◆ ACTION ITEM ◆
From the data below, repeat exactly the lines from the line with "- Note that" to the line with "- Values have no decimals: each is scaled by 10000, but", both included.

◆ DATASET RECORDS ◆
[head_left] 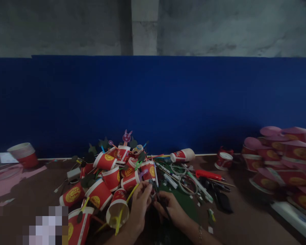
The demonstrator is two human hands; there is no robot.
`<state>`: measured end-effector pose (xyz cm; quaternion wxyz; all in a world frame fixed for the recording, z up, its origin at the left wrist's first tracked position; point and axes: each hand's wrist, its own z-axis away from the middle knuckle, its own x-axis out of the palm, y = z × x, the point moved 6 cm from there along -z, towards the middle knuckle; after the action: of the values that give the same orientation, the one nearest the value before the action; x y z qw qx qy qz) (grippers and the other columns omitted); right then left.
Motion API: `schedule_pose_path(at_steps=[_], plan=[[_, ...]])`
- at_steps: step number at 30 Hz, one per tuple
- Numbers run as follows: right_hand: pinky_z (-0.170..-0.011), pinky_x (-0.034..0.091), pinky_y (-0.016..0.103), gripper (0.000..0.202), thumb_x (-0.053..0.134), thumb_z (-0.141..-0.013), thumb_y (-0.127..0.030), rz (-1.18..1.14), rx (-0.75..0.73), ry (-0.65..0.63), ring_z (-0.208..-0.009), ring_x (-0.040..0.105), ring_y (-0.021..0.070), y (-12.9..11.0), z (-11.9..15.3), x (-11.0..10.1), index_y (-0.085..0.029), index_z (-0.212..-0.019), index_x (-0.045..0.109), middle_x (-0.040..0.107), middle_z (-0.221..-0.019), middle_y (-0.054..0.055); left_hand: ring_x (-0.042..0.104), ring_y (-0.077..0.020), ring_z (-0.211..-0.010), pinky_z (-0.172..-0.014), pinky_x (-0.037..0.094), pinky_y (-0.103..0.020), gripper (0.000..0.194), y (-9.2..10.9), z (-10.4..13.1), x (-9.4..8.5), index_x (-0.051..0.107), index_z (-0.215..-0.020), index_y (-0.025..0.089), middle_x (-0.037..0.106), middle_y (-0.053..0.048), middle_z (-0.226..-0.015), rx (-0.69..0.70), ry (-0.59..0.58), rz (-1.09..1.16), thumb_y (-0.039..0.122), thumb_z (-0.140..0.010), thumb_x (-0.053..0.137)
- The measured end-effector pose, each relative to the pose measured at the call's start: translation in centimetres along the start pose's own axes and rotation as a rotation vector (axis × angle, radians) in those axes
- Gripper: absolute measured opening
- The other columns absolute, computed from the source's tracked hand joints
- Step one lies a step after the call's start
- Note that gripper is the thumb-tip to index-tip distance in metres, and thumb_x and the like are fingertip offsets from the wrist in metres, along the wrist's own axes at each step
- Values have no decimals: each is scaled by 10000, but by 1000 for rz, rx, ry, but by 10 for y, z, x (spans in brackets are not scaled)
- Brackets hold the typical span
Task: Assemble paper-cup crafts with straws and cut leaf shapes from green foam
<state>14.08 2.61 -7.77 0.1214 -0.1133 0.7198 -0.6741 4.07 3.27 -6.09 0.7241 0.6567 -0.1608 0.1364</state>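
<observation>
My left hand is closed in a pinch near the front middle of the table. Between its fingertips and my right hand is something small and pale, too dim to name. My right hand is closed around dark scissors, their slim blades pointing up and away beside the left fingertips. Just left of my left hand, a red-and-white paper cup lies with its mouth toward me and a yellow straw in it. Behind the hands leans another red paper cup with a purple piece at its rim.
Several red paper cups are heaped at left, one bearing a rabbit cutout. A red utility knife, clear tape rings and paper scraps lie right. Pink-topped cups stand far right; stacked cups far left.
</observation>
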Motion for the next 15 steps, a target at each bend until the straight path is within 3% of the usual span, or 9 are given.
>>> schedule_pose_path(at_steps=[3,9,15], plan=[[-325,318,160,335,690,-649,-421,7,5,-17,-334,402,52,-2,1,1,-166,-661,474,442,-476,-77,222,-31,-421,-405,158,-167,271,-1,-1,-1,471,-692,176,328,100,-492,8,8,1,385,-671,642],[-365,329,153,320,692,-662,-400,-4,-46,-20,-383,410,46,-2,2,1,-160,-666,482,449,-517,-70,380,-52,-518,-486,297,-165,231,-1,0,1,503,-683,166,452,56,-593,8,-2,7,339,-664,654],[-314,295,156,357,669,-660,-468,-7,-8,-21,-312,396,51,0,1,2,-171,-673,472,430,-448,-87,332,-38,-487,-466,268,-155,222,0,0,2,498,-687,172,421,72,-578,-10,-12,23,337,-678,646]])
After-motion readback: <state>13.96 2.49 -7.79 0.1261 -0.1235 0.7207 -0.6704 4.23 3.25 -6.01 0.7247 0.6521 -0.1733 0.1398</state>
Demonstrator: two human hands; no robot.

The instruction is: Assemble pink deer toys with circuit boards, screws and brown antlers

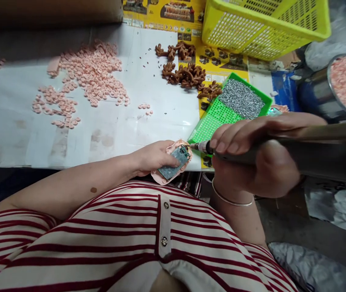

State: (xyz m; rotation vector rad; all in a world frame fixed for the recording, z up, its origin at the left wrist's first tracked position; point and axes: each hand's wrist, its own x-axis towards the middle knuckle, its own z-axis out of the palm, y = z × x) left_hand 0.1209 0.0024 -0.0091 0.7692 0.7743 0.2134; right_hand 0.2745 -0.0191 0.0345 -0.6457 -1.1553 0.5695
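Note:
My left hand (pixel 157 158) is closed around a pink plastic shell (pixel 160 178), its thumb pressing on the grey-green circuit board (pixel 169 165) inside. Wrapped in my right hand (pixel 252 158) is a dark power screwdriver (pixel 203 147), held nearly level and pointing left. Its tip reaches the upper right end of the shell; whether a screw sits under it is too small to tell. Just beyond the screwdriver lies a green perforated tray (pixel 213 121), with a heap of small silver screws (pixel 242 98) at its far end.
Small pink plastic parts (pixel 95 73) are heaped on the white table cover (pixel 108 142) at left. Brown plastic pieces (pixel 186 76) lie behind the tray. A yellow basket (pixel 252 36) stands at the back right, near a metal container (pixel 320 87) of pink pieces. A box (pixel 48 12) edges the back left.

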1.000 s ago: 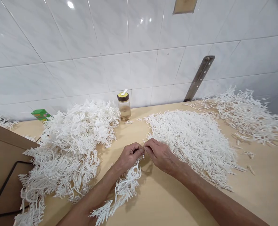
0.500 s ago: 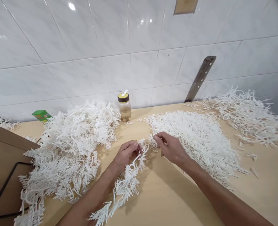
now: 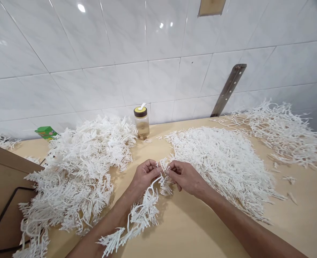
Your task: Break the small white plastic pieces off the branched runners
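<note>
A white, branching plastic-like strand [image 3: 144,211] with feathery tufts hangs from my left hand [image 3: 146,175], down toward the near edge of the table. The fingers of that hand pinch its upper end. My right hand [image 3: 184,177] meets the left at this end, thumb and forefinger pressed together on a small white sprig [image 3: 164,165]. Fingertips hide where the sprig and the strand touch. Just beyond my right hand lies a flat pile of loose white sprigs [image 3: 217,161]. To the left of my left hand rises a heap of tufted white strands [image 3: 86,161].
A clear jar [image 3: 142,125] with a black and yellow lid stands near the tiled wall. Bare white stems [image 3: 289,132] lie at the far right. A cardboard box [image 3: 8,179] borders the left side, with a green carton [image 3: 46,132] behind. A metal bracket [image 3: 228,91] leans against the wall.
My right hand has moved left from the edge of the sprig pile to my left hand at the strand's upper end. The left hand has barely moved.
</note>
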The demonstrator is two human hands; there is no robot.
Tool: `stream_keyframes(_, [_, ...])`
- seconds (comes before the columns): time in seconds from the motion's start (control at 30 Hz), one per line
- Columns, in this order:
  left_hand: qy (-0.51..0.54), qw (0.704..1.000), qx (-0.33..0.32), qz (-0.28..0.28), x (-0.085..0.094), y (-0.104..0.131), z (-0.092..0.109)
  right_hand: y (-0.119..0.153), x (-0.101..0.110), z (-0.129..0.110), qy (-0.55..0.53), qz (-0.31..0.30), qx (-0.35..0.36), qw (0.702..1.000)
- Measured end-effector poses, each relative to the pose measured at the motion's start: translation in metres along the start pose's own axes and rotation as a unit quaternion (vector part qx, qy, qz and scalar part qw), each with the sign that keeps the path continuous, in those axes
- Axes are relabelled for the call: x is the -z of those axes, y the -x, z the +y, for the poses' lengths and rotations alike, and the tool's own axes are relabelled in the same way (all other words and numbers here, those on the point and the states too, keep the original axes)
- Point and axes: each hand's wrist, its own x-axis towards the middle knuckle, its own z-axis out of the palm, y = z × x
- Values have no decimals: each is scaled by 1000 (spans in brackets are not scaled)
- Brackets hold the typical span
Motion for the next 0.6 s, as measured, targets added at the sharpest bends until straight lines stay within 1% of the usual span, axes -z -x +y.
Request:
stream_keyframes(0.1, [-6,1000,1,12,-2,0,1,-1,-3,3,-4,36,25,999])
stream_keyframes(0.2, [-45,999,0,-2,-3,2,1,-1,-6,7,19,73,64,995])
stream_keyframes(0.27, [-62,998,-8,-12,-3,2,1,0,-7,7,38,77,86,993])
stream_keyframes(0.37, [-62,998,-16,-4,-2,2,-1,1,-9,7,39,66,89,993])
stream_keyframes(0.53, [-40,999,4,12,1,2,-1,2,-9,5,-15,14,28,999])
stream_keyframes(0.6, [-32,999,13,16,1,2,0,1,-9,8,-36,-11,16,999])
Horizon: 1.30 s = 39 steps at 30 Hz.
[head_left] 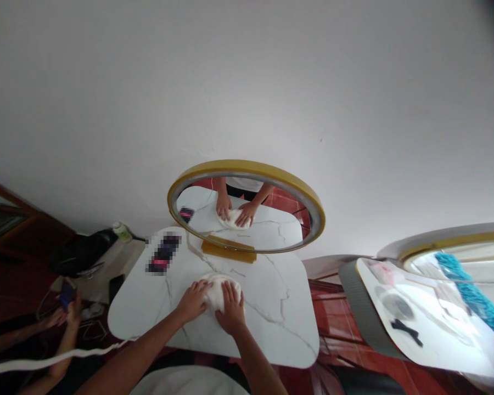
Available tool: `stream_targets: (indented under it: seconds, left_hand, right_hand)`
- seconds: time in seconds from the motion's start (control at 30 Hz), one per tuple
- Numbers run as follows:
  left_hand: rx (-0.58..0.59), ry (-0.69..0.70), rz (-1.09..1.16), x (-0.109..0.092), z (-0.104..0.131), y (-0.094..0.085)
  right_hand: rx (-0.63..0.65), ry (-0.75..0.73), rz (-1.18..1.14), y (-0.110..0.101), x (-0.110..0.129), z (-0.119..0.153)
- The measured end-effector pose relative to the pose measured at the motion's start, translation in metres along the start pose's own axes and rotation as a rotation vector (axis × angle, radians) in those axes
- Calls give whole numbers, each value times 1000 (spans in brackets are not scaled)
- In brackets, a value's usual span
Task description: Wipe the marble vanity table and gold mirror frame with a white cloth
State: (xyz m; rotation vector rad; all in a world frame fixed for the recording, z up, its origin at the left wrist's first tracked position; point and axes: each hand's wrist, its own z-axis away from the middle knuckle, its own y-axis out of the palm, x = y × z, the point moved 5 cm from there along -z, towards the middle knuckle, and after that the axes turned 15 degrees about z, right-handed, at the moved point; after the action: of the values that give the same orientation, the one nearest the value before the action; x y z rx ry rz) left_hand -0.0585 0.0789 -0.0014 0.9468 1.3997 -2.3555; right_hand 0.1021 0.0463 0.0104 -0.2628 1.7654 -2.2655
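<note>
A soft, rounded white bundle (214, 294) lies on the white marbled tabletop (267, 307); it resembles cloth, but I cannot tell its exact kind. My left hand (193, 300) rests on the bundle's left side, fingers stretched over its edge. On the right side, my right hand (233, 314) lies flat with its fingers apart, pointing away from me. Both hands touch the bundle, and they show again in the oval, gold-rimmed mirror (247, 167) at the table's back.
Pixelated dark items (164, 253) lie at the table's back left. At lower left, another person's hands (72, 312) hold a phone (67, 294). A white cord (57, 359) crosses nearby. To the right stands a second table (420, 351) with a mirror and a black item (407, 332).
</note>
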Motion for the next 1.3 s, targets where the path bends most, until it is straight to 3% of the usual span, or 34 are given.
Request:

◆ EXERCISE ANSWER ◆
- Note that gripper is the thumb-tip to index-tip distance in metres, and thumb_x and the like are fingertip offsets from the wrist in metres, along the wrist's own axes at each step
- Values have no decimals: each is scaled by 10000, but by 1000 for rz, rx, ry, but by 10 for y, z, x (spans in brackets are not scaled)

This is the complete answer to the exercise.